* _WORK TO COMPLETE_
The records below are to be reproduced exactly, and no picture should appear in the copy.

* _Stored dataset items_
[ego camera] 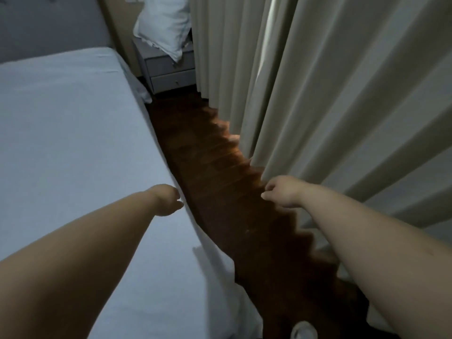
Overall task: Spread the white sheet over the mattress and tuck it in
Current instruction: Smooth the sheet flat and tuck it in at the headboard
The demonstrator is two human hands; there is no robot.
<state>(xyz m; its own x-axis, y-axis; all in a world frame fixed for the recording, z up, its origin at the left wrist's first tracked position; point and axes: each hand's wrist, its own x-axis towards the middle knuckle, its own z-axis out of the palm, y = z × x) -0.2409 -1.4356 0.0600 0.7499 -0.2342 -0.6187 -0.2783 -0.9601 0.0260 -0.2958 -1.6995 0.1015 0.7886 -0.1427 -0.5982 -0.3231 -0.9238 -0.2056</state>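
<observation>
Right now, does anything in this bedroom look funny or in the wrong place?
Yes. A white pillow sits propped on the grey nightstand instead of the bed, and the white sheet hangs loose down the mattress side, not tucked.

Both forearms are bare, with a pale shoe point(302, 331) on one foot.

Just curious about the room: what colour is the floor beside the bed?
Dark reddish-brown wood floor, seen best in the head view.
</observation>
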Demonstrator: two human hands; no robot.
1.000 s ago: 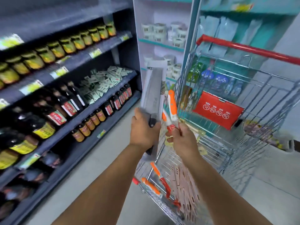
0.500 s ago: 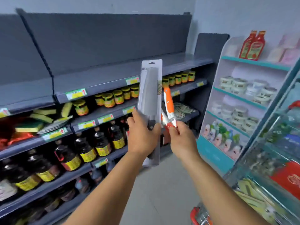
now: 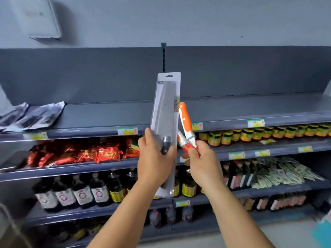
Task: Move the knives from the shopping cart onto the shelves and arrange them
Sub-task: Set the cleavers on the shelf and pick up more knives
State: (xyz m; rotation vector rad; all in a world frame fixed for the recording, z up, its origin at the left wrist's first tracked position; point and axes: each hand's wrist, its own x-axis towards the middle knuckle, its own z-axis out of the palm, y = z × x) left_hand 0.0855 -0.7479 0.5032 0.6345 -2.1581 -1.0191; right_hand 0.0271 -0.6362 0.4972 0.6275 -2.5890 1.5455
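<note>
My left hand point(image 3: 155, 163) grips a cleaver in a grey card package point(image 3: 165, 111), held upright in front of the shelving. My right hand point(image 3: 201, 163) pinches two orange-handled knives point(image 3: 186, 126), their handles pointing up, just right of the package. Behind both runs the dark grey top shelf point(image 3: 232, 111), bare on its right part. At its left end lie several flat grey packaged knives point(image 3: 30, 116). The shopping cart is out of view.
Lower shelves hold red snack bags point(image 3: 86, 154), a row of jars point(image 3: 265, 134), dark sauce bottles point(image 3: 75, 192) and small packets point(image 3: 284, 172). Price tags line the shelf edges. A grey wall rises above the shelving; pale floor shows at bottom right.
My view has swung from the cart to face the shelving head-on. Both hands carried the packaged cleaver and the orange knives up in front of the top shelf.
</note>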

* _SOLUTION TO THIS EXERCISE_
[ego camera] 
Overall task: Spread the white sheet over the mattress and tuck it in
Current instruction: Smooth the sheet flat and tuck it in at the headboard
The demonstrator is two human hands; there is no robot.
<state>(xyz m; its own x-axis, y-axis; all in a world frame fixed for the recording, z up, its origin at the left wrist's first tracked position; point and axes: each hand's wrist, its own x-axis towards the middle knuckle, its own z-axis out of the palm, y = z × x) -0.2409 -1.4356 0.0600 0.7499 -0.2342 -0.6187 -0.2783 -0.9601 0.0260 -0.2958 -1.6995 0.1015 0.7886 -0.1427 -0.5982 -0.3231 -0.9238 -0.2056</state>
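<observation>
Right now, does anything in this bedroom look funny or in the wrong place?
Yes. A white pillow sits propped on the grey nightstand instead of the bed, and the white sheet hangs loose down the mattress side, not tucked.

Both forearms are bare, with a pale shoe point(302, 331) on one foot.

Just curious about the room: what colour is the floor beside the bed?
Dark reddish-brown wood floor, seen best in the head view.
</observation>
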Demonstrator: two human hands; no robot.
1.000 s ago: 
0.500 s ago: 
now: 
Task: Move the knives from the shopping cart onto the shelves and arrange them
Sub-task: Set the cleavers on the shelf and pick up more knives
State: (xyz m; rotation vector rad; all in a world frame fixed for the recording, z up, its origin at the left wrist's first tracked position; point and axes: each hand's wrist, its own x-axis towards the middle knuckle, its own z-axis out of the palm, y = z × x) left_hand 0.0855 -0.7479 0.5032 0.6345 -2.1581 -1.0191; right_hand 0.0271 -0.6362 0.4972 0.6275 -2.5890 1.5455
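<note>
My left hand point(image 3: 155, 163) grips a cleaver in a grey card package point(image 3: 165, 111), held upright in front of the shelving. My right hand point(image 3: 201, 163) pinches two orange-handled knives point(image 3: 186, 126), their handles pointing up, just right of the package. Behind both runs the dark grey top shelf point(image 3: 232, 111), bare on its right part. At its left end lie several flat grey packaged knives point(image 3: 30, 116). The shopping cart is out of view.
Lower shelves hold red snack bags point(image 3: 86, 154), a row of jars point(image 3: 265, 134), dark sauce bottles point(image 3: 75, 192) and small packets point(image 3: 284, 172). Price tags line the shelf edges. A grey wall rises above the shelving; pale floor shows at bottom right.
My view has swung from the cart to face the shelving head-on. Both hands carried the packaged cleaver and the orange knives up in front of the top shelf.
</note>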

That was the complete answer.